Nyoro Opposes Toll Charges on Nairobi–Nakuru–Mau Summit Road, Calls for Alternative Funding

News Kiharu MP Ndindi Nyoro in a Past function. Photo Courtesy Facebook.

By Andrew Mbuva 

Kiharu MP Ndindi Nyoro has urged the government to drop plans to introduce toll charges on the Nairobi–Nakuru–Mau Summit Road, warning that the move would raise the cost of doing business and undermine Kenya’s competitiveness in the region.

While acknowledging the need to upgrade the 170-kilometre stretch, Nyoro argued that tolling would unfairly burden motorists who already pay fuel levies meant for road maintenance. He also criticised the Public Private Partnership (PPP) model being applied, describing it as misleading.

“This is not a private public partnership — it is a public public partnership because the main investor is NSSF, which is workers’ money. We cannot keep forcing NSSF to fund everything at the expense of workers’ welfare,” Nyoro said.

The legislator urged the government to seek creative funding solutions, including partial privatisation of state assets. He proposed selling 10 per cent of the government’s 35 per cent stake in Safaricom, which he said could raise over Sh100 billion — enough to expand the road without imposing toll fees.

Nyoro cautioned that toll charges would drive up transport costs for goods destined for Uganda and other regional markets, potentially diverting trade to rival ports such as Dar es Salaam.
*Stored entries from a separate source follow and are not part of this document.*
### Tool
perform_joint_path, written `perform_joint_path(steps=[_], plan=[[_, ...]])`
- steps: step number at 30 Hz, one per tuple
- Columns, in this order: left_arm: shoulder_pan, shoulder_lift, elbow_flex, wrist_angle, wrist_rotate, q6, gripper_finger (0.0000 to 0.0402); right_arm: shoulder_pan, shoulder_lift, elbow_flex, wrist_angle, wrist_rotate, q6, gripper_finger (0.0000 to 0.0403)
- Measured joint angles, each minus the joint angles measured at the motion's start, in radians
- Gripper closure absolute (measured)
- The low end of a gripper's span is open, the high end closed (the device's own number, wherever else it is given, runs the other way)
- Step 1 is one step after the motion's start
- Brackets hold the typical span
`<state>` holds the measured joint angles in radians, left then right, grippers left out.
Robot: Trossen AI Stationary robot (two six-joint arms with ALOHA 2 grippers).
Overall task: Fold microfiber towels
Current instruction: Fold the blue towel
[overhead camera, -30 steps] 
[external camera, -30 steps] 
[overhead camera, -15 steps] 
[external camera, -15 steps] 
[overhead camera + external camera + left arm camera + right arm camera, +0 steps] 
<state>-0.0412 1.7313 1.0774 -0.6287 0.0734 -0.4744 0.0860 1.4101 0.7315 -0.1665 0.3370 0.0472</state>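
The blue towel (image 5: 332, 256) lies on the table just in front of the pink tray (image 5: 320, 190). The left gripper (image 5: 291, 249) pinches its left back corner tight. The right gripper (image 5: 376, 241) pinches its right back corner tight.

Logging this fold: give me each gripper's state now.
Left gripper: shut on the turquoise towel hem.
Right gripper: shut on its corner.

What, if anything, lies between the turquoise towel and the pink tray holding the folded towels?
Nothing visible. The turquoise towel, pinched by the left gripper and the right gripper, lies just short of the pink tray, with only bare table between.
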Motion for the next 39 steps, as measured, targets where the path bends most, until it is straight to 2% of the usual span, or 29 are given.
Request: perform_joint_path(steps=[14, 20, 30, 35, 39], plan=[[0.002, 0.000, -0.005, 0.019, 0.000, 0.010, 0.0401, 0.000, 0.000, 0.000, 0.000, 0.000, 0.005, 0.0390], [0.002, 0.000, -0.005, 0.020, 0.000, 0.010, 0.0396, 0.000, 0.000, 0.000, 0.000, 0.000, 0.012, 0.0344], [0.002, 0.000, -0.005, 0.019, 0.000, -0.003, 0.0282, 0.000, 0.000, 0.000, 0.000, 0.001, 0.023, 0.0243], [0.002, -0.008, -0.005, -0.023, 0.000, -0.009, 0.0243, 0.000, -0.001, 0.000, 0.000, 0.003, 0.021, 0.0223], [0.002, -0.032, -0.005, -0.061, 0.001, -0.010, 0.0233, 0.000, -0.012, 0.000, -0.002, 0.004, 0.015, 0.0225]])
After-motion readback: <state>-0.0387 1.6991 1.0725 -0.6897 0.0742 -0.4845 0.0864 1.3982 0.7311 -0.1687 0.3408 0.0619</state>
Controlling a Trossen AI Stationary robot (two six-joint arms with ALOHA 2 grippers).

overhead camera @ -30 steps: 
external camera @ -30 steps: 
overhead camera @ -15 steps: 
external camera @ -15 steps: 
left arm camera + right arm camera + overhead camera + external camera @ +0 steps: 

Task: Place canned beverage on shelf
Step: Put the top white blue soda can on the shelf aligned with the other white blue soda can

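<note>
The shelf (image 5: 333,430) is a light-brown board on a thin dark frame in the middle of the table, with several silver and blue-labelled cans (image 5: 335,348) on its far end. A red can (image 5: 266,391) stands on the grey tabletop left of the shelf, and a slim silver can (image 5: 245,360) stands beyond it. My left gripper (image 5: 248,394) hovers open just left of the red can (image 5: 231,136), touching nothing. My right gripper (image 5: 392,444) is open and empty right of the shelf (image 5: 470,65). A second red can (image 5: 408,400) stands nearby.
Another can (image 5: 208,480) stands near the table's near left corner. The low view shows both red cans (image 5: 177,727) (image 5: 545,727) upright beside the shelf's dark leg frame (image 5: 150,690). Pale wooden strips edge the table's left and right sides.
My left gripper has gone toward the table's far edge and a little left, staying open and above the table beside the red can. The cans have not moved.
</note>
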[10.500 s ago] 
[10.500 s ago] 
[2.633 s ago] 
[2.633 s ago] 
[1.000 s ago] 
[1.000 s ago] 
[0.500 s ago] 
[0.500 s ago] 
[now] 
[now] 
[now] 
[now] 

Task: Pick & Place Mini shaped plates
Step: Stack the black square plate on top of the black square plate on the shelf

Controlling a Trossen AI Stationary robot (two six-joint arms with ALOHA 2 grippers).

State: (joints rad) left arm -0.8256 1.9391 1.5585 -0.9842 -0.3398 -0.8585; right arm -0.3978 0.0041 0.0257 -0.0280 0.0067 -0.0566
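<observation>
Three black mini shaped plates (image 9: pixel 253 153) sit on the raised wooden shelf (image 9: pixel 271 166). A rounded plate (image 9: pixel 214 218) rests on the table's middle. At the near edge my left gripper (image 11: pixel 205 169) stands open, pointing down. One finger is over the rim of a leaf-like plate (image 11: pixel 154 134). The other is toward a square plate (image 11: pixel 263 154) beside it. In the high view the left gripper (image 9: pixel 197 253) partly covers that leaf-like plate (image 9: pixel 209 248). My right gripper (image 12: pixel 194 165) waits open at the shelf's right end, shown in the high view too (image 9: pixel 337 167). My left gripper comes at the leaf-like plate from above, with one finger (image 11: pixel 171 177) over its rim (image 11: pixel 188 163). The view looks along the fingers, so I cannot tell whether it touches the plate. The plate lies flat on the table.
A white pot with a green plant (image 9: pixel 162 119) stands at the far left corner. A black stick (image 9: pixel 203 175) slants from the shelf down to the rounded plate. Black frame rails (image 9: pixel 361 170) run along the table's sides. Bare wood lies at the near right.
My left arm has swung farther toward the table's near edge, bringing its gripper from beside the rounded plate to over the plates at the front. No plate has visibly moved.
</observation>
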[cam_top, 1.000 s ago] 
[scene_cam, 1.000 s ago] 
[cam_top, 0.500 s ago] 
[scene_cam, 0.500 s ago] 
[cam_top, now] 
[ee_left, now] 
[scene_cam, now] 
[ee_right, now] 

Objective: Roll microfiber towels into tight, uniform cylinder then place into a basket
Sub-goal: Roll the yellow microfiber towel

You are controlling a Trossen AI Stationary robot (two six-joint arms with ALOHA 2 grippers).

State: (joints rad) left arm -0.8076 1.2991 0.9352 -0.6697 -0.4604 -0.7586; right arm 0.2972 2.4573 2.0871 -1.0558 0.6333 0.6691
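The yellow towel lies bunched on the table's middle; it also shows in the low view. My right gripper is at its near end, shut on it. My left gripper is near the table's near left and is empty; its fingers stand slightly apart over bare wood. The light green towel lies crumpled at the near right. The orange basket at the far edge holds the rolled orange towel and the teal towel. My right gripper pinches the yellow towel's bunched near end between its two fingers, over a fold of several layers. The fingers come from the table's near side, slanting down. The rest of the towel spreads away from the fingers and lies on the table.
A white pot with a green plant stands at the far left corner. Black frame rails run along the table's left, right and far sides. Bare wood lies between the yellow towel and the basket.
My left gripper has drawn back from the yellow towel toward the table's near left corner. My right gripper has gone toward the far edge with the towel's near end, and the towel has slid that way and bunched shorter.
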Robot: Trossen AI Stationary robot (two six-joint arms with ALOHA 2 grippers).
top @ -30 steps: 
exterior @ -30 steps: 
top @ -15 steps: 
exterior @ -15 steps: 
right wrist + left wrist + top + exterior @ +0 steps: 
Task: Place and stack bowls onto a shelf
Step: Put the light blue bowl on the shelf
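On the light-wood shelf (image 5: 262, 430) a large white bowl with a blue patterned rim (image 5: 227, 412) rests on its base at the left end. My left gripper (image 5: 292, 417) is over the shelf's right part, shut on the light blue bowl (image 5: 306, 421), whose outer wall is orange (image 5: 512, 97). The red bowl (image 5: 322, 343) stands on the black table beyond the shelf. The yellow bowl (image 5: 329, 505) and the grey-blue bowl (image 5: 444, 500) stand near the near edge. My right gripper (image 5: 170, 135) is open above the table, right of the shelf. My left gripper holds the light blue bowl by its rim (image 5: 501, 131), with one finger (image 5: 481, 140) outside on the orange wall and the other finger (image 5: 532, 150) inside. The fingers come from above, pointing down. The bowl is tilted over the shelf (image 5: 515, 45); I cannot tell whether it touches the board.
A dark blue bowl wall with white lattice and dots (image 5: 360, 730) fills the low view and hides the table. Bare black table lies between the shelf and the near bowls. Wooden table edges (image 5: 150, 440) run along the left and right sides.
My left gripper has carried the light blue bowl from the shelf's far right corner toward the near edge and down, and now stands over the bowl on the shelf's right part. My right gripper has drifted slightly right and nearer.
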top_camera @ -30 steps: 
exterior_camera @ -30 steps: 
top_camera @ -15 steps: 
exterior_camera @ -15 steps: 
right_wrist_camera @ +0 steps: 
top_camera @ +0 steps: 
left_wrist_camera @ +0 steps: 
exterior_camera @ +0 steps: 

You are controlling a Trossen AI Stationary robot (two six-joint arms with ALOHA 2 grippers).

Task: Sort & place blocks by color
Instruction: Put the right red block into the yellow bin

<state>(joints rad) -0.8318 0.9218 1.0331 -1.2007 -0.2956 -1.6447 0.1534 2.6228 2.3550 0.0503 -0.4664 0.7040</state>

“Let us build roads without breaking Kenyans’ backs. We have low-hanging fruits like privatisation that can fund infrastructure without overburdening citizens,” he added.

The Nairobi–Nakuru–Mau Summit project is estimated to cost Sh175 billion, translating to about Sh1 billion per kilometre. 

Nyoro warned against what he called “reckless experiments” in infrastructure financing, insisting on sustainable, locally funded solutions.